I’m testing out vectorization in Turing models. I’ve managed to get a model that too 195 seconds, down to 60 seconds. But I wonder if there is anything obvious I’m missing in order to get even further benefits?
using Turing, StatsPlots
n_chains = 8
# Control
num_errors = [15,10, 61,11, 60, 44, 63, 70, 57,11, 67, 21, 89,12, 63, 11, 96,10, 37,19, 44,18, 78, 27, 60,14]
nᶜ = [89,74,128,87,128,121,128,128,128,78,128,106,128,83,128,100,128,73,128,86,128,86,128,100,128,79]
kᶜ = nᶜ - num_errors
# ADHD
num_errors = [88, 50, 58,17, 40, 18,21, 50, 21, 69,19, 29,11, 76, 46, 36, 37, 72,27, 92,13, 39, 53, 31, 49, 57,17,10,12,21, 39, 43, 49,17, 39,13, 68, 24, 21,27, 48, 54, 41, 75, 38, 76,21, 41, 61,24, 28,21]
nᵃ = [128,128,128,86,128,117,89,128,110,128,93,107,87,128,128,113,128,128,98,128,93,116,128,116,128,128,93,86,86,96,128,128,128,86,128,78,128,111,100,95,128,128,128,128,128,128,98,127,128,93,110,96]
kᵃ = nᵃ - num_errors
Φ(x) = cdf(Normal(0, 1), x)
Original model with loops
@model function model1(kᶜ, kᵃ, nᶜ, nᵃ)
δ ~ Normal(0, 1)
μ ~ Normal(0, 1)
σ ~ Uniform(0, 10)
α = δ * σ
ϕᶜ = Vector(undef, length(kᶜ))
θᶜ = Vector(undef, length(kᶜ))
ϕᵃ = Vector(undef, length(kᵃ))
θᵃ = Vector(undef, length(kᵃ))
for i in eachindex(kᶜ)
ϕᶜ[i] ~ Normal(μ + (α / 2), σ)
θᶜ[i] = Φ(ϕᶜ[i])
kᶜ[i] ~ Binomial(nᶜ[i], θᶜ[i])
end
for j in eachindex(kᵃ)
ϕᵃ[j] ~ Normal(μ - (α / 2), σ)
θᵃ[j] = Φ(ϕᵃ[j])
kᵃ[j] ~ Binomial(nᵃ[j], θᵃ[j])
end
end
Vectorised model
@model function model2(kᶜ, kᵃ, nᶜ, nᵃ)
δ ~ Normal(0, 1)
μ ~ Normal(0, 1)
σ ~ Uniform(0, 10)
α = δ * σ
# loop over elements of kᶜ
ϕᶜ ~ filldist(Normal(μ + (α / 2), σ), length(kᶜ))
θᶜ = Φ.(ϕᶜ)
@. kᶜ ~ Binomial(nᶜ, θᶜ)
# loop over elements of kᵃ
ϕᵃ ~ filldist(Normal(μ - (α / 2), σ), length(kᵃ))
θᵃ = Φ.(ϕᵃ)
@. kᵃ ~ Binomial(nᵃ, θᵃ)
end
Timing
Timing on an 8 core iMac, with 5000 samples per chain
Original model
@time posterior_chain = sample(model1(kᶜ, kᵃ, nᶜ, nᵃ), HMC(0.01, 10), MCMCThreads(), 5_000, n_chains);
Takes about 195 seconds
Vectorized model
@time posterior_chain = sample(model2(kᶜ, kᵃ, nᶜ, nᵃ), HMC(0.01, 10), MCMCThreads(), 5_000, n_chains);
Takes about 60 seconds
Questions
- Does that vectorized model look about right, or are there obvious rooms for improvement?

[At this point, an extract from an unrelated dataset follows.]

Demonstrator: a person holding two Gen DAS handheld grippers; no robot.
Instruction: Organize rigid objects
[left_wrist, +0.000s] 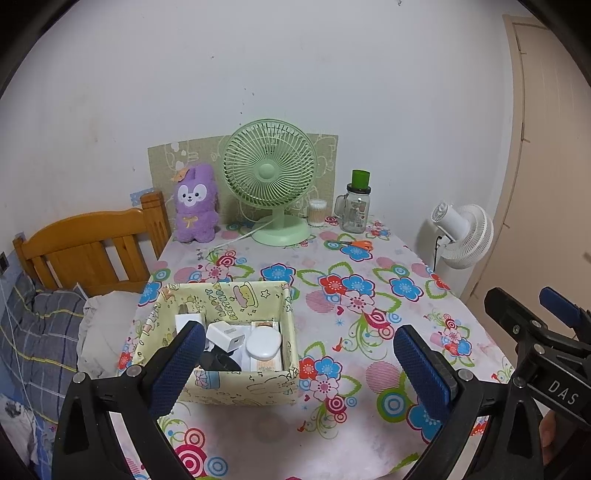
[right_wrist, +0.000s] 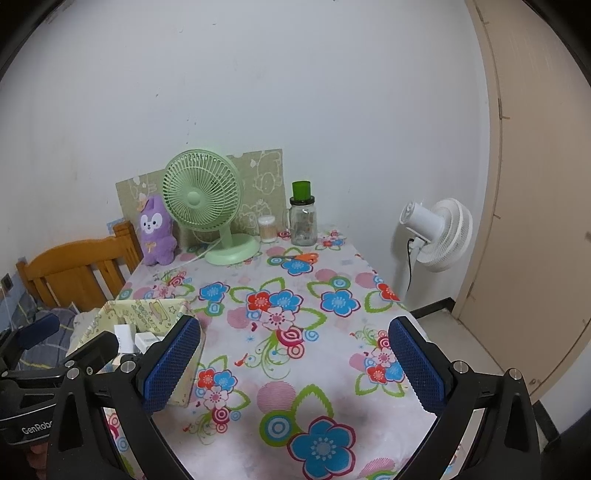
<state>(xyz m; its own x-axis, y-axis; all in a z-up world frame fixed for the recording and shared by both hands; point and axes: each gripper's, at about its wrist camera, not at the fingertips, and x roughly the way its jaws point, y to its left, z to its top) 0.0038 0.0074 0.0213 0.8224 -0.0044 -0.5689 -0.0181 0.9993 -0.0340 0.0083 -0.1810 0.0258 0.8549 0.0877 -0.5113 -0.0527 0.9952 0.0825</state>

Is this the correct set of heuristics?
- use
filldist
for priors - use
f.(x)
notation for deterministic variables - use
@.
notation for likelihoods
And just by way of commentary… after initial reluctance with vectorisation (I felt loops were more explicit) I’m convinced that the model specification is more concise and nicer.